Republican senators for months have slammed the Biden administration’s Defense Department budget proposal, arguing it does not do enough to build up the U.S. military in the face of Chinese aggression in the Indo-Pacific. Many are wary of a debt limit deal that would lock in those spending levels.
“I’d like to be spending more on defense, and believe with emergency supplemental we’ll be able to do that,” said Sen. Mitt Romney, R-Utah. “Clearly our support for Ukraine will be outside the budget, as it has been in the past, but I’d like to see additional support for our own military in emergency supplementals as well.”
With Ukraine aid poised to run out before the fall, Congress will likely need to consider a supplemental aid package in the coming months, though it remains far from clear whether such a bill would pass the House. Several GOP lawmakers in that chamber oppose additional aid for Ukraine, and the Republican majority is incredibly slim.
Sen. Dan Sullivan, R-Alaska, a member of the Armed Services Committee, noted significant bipartisan support in recent years for defense spending bills that provide billions of dollars more than the president asked for. In nearly every budget hearing in recent weeks, lawmakers from both parties have suggested a willingness to repeat that trend.
“When the president puts a budget forward, everyone recognizes it’s not adequate, so we plussed it up in the NDAA in very significant ways, always with bipartisan support,” Sullivan said, referring to the National Defense Authorization Act. “That’s kind of been the rhythm, and that was definitely going to be the rhythm of this NDAA. And then the music stopped.”

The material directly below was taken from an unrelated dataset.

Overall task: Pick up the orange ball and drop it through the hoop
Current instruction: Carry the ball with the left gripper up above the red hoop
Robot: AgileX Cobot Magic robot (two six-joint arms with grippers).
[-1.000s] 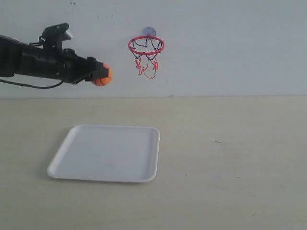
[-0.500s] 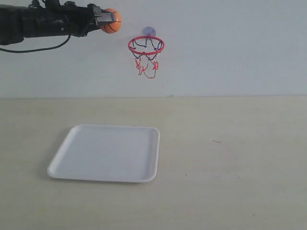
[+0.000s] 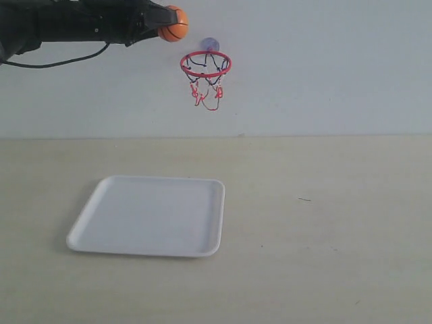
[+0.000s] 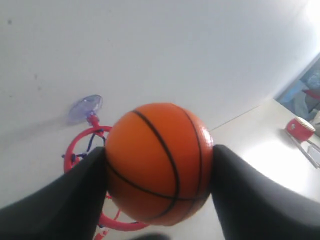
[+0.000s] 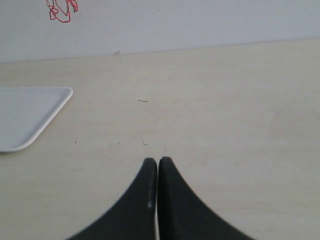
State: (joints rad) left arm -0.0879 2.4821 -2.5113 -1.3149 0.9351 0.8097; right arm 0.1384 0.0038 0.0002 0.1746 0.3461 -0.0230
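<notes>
The orange ball (image 3: pixel 174 23) with black seam lines is held high in the air, up and to the left of the hoop (image 3: pixel 205 65). My left gripper (image 3: pixel 164 22) is shut on the ball (image 4: pixel 159 162), a dark finger pressing each side. The hoop's red ring (image 4: pixel 82 150) and bluish suction cup (image 4: pixel 85 107) show behind the ball in the left wrist view. The hoop hangs on the white wall with its string net below. My right gripper (image 5: pixel 158 161) is shut on nothing, low over the table; it is out of the exterior view.
A white square tray (image 3: pixel 150 216) lies on the beige table, below and left of the hoop; its corner (image 5: pixel 30 115) shows in the right wrist view. A red object (image 4: pixel 300 129) sits far off on the table.
The left arm has lifted the ball from beside the hoop's net height to above ring height and moved it right, closer to the hoop. The right gripper shows no earlier frame.
</notes>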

Sullivan plans to offer an amendment that would claw back IRS money and redirect it to Pentagon unfunded priority lists — projects the Defense Department would like funded that weren’t included in the main budget request.
Democrats against default
Sullivan added that he’s spoken to Democrats who share his concerns about the defense spending limits. But Democratic senators on Wednesday were hesitant to criticize the debt limit deal, arguing that a default would be far more disastrous for the country.

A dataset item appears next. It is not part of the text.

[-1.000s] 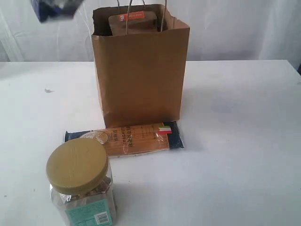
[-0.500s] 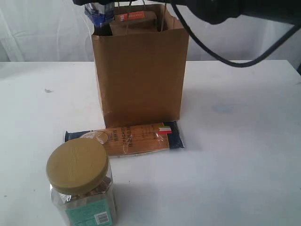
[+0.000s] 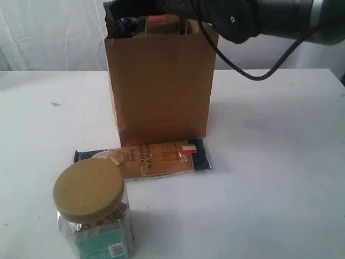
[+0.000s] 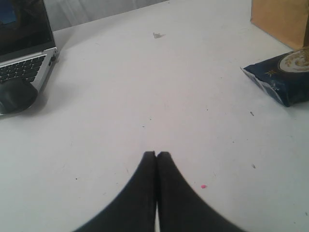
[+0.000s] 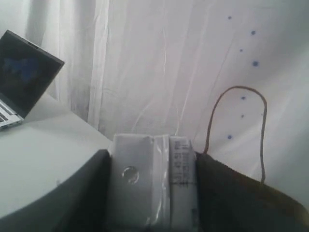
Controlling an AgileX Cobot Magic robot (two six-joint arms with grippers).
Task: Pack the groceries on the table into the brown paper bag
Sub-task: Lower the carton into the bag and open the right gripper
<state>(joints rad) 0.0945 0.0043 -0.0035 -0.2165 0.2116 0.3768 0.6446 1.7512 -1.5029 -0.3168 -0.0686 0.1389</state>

“We have to get through this problem right now. Sit down, see what the impact is with respect to our defense strategy, our posture, where there are continuing deficiencies,” said Sen. Jack Reed, D-R.I., chairman of the Senate Armed Services Committee. “That’s going to take getting this done first, and thinking hard about what we need.”
Sen. Mark Kelly, D-Ariz., a member of the Armed Services Committee, said he was “looking at options” to address military needs related to Ukraine, China and counterterrorism that aren’t met under the caps, but that avoiding a default was his first priority.
But Sen. Richard Blumenthal, D-Conn., who also sits on the Armed Services Committee, hinted he would be open to the prospect of supplemental funding as an avenue for military spending not directly tied to Ukraine — such as competing militarily with China.
“We are almost certainly going to need a supplemental for Ukraine, which is, in my view, one of the most pressing defense challenges we have right now,” he said. “And the other obligations flow from China and Taiwan on one hand and Russia and Ukraine on the other.”
The defense caps would significantly change the trajectory of the fiscal 2024 defense authorization bill, which the House and Senate Armed Services panels are aiming to mark up in June. If it goes through, the debt ceiling bill will force some tough decisions upon lawmakers of both parties who have in recent years signed off on hefty increases to the Pentagon’s budget.
“I think what we have is a compromise,” said Sen. Jeanne Shaheen, D-N.H., a member of the Armed Services Committee. “Everybody has to give a little.”